ABOUT THIS TASK.
Will you give every entry again exactly as it stands?

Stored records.
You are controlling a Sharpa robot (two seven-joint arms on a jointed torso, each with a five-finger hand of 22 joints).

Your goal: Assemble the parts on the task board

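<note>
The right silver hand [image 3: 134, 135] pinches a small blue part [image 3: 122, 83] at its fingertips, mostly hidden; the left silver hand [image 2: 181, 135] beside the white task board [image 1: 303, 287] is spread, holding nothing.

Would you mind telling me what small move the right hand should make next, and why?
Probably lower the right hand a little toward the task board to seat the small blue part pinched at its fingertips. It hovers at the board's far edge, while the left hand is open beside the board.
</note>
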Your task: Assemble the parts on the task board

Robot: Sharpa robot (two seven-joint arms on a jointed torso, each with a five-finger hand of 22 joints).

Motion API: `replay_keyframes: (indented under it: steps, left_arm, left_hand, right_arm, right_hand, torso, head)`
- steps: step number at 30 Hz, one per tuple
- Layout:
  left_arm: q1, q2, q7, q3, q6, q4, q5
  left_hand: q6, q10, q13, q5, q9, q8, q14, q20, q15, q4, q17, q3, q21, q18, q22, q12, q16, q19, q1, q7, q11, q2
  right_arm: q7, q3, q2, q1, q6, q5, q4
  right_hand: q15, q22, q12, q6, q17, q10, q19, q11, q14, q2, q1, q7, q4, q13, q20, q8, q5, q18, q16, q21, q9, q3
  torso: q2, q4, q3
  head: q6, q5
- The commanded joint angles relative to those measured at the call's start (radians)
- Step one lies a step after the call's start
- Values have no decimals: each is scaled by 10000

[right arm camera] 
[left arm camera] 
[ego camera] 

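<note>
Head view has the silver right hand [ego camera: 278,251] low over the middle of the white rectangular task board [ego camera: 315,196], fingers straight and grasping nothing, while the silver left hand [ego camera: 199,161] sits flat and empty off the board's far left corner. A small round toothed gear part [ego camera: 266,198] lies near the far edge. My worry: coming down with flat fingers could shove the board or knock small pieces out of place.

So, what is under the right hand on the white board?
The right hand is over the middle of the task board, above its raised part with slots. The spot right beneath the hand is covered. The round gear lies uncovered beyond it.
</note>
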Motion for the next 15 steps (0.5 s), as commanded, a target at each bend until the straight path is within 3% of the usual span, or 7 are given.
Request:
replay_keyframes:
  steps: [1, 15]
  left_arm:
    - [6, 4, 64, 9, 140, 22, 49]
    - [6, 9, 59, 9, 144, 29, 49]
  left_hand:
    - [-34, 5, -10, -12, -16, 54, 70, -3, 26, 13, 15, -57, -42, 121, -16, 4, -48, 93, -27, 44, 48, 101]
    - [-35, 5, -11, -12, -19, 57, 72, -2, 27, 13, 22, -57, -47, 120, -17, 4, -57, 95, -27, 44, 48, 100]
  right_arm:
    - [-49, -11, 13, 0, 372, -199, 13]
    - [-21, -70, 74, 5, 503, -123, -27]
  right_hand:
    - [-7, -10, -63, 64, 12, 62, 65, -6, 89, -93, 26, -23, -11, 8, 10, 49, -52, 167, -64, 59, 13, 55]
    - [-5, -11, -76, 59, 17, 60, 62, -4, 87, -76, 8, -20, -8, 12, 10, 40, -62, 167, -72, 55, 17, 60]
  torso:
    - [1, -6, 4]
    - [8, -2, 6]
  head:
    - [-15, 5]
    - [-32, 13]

ANSWER BELOW.
You are controlling a Sharpa robot (two seven-joint arms on a jointed torso, each with a five-finger hand of 22 joints).

Your goal: Assemble the parts on the task board

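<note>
The right silver hand [image 3: 134, 135] pinches a small blue part [image 3: 122, 83] at its fingertips, mostly hidden; the left silver hand [image 2: 181, 135] beside the white task board [image 1: 303, 287] is spread, holding nothing.

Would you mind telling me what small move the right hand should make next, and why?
Probably lower the right hand a little toward the task board to seat the small blue part pinched at its fingertips. It hovers at the board's far edge, while the left hand is open beside the board.
</note>
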Your task: Assemble the parts on the task board

Robot: Sharpa robot (two seven-joint arms on a jointed torso, each with a five-finger hand of 22 joints).

Motion API: `replay_keyframes: (indented under it: steps, left_arm, left_hand, right_arm, right_hand, torso, head)`
- steps: step number at 30 Hz, one per tuple
- Layout:
  left_arm: q1, q2, q7, q3, q6, q4, q5
  left_hand: q6, q10, q13, q5, q9, q8, q14, q20, q15, q4, q17, q3, q21, q18, q22, q12, q16, q19, q1, q7, q11, q2
  right_arm: q7, q3, q2, q1, q6, q5, q4
  right_hand: q15, q22, q12, q6, q17, q10, q19, q11, q14, q2, q1, q7, q4, q13, q20, q8, q5, q18, q16, q21, q9, q3
  torso: q2, q4, q3
  head: q6, q5
- The commanded joint angles relative to those measured at the call's start (radians)
- Step one lies a step after the call's start
- Values have no decimals: each is scaled by 10000

[right arm camera] 
[left arm camera] 
[ego camera] 

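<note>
Head view has the silver right hand [ego camera: 278,251] low over the middle of the white rectangular task board [ego camera: 315,196], fingers straight and grasping nothing, while the silver left hand [ego camera: 199,161] sits flat and empty off the board's far left corner. A small round toothed gear part [ego camera: 266,198] lies near the far edge. My worry: coming down with flat fingers could shove the board or knock small pieces out of place.

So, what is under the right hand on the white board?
The right hand is over the middle of the task board, above its raised part with slots. The spot right beneath the hand is covered. The round gear lies uncovered beyond it.
</note>
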Motion for the next 15 steps (0.5 s), as commanded, a target at each bend until the straight path is within 3% of the usual span, or 7 are given.
Request:
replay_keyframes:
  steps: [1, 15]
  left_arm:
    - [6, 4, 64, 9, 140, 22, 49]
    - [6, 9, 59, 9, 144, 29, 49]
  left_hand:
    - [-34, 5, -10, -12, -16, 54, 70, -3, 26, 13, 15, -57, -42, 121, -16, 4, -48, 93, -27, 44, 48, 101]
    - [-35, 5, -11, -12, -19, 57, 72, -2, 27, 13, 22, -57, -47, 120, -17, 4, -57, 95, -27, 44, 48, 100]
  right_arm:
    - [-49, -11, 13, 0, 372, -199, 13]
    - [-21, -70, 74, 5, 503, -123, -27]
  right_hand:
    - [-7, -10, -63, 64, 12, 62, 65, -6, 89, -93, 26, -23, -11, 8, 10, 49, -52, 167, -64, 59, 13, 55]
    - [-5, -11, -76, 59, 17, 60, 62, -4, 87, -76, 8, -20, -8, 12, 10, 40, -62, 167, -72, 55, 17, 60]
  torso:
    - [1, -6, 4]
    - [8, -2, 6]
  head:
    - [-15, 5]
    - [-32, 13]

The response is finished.